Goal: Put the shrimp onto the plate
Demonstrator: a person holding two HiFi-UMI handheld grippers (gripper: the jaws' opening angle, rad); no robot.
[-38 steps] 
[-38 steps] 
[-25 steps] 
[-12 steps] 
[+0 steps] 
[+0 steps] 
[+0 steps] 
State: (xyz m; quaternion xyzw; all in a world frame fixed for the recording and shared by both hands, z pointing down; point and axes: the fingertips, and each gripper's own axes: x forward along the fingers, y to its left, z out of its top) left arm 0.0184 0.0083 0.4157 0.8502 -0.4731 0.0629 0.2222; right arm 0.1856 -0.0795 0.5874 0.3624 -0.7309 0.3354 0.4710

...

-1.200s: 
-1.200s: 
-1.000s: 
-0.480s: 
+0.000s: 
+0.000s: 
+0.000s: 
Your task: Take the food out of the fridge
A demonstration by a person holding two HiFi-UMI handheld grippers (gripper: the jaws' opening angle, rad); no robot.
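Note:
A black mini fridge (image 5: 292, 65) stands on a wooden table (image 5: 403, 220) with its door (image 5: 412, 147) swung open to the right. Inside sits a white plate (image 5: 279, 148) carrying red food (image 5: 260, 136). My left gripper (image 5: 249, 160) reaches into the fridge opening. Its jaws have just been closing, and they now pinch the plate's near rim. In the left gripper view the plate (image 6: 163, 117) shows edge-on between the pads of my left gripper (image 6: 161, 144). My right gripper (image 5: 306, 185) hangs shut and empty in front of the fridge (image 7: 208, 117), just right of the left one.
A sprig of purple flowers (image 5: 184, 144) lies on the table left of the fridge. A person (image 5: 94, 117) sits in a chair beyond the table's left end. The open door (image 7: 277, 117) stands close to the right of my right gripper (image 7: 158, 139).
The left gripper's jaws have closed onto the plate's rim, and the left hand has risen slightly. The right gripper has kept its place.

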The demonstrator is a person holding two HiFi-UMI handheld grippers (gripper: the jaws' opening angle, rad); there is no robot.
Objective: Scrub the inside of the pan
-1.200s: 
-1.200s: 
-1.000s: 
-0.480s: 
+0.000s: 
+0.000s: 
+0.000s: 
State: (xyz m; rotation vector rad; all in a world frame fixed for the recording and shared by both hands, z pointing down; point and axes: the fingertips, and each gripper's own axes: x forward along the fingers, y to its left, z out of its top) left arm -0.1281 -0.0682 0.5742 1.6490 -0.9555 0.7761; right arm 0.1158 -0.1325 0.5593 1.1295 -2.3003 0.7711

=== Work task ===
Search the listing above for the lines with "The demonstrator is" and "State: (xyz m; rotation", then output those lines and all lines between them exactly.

=== Problem solution ===
The demonstrator is a person holding two HiFi-UMI handheld grippers (gripper: the jaws' opening angle, rad); there is no robot.
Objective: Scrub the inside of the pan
-1.200s: 
-1.200s: 
-1.000s: 
-0.480s: 
+0.000s: 
+0.000s: 
+0.000s: 
State: (xyz m; rotation vector rad; all in a world frame fixed for the recording and shared by both hands, z pointing down; point and axes: the fingertips, and each gripper's own axes: x forward along the fingers, y to its left, z out of its top) left arm -0.1281 -0.0682 0.5742 1.6490 -0.9555 0.7761; right arm 0.1158 -0.1325 0.5593 1.1295 -2.3003 0.7711

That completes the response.